Loss of pollinators, also known as Pollinator decline (of which colony collapse disorder is perhaps the most well known) has been noticed in recent years. Observed losses would have significant economic impacts. Possible explanations for pollinator decline include habitat destruction, pesticide, parasitism/diseases, climate change and others, and many researchers believe it is the synergistic effects of these factors which are ultimately detrimental to pollinator populations.
Wild pollinators often visit a large number of plant species and plants are visited by a large number of pollinator species. All these relations together form a network of interactions between plants and pollinators. Surprising similarities were found in the structure of networks consisting out of the interactions between plants and pollinators.

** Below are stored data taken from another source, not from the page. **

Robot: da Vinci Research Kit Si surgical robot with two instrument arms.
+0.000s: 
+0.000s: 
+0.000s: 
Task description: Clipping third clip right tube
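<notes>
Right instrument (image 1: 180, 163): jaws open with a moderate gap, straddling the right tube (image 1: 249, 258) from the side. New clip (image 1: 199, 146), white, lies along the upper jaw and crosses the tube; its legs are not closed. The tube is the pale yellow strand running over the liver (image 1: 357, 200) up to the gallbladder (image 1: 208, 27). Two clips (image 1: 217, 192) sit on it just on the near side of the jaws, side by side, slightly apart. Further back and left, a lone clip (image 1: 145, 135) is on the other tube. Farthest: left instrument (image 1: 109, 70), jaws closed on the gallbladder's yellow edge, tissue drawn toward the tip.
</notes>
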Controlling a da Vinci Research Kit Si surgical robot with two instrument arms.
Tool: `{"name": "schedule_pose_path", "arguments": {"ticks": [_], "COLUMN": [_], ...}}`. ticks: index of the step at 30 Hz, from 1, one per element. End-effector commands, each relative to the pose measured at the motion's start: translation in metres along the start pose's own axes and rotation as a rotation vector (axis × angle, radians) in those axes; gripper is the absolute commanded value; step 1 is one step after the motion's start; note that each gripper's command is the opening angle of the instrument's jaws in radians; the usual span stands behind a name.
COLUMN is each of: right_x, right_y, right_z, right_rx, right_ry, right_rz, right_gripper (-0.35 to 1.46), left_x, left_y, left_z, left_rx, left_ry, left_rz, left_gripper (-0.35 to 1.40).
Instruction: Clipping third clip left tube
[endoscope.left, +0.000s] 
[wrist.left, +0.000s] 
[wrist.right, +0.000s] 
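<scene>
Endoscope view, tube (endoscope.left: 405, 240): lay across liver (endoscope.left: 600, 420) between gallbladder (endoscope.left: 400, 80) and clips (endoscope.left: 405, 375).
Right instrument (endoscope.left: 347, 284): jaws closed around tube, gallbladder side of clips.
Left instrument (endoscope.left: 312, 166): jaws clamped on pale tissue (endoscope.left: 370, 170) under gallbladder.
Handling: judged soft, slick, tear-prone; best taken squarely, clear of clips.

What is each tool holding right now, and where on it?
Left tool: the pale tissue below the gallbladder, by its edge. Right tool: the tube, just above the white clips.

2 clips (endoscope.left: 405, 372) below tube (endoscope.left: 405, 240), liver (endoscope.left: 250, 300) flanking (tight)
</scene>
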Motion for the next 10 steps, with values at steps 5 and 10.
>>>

This structure was found to be similar in very different ecosystems on different continents, consisting of entirely different species.
The structure of plant-pollinator networks may have large consequences for the way in which pollinator communities respond to increasingly harsh conditions. Mathematical models, examining the consequences of this network structure for the stability of pollinator communities suggest that the specific way in which plant-pollinator networks are organized minimizes competition between pollinators and may even lead to strong indirect facilitation between pollinators when conditions are harsh. This means that pollinator species together can survive under harsh conditions. But it also means that pollinator species collapse simultaneously when conditions pass a critical point. This simultaneous collapse occurs, because pollinator species depend on each other when surviving under difficult conditions.
Such a community-wide collapse, involving many pollinator species, can occur suddenly when increasingly harsh conditions pass a critical point and recovery from such a collapse might not be easy. The improvement in conditions needed for pollinators to recover, could be substantially larger than the improvement needed to return to conditions at which the pollinator community collapsed.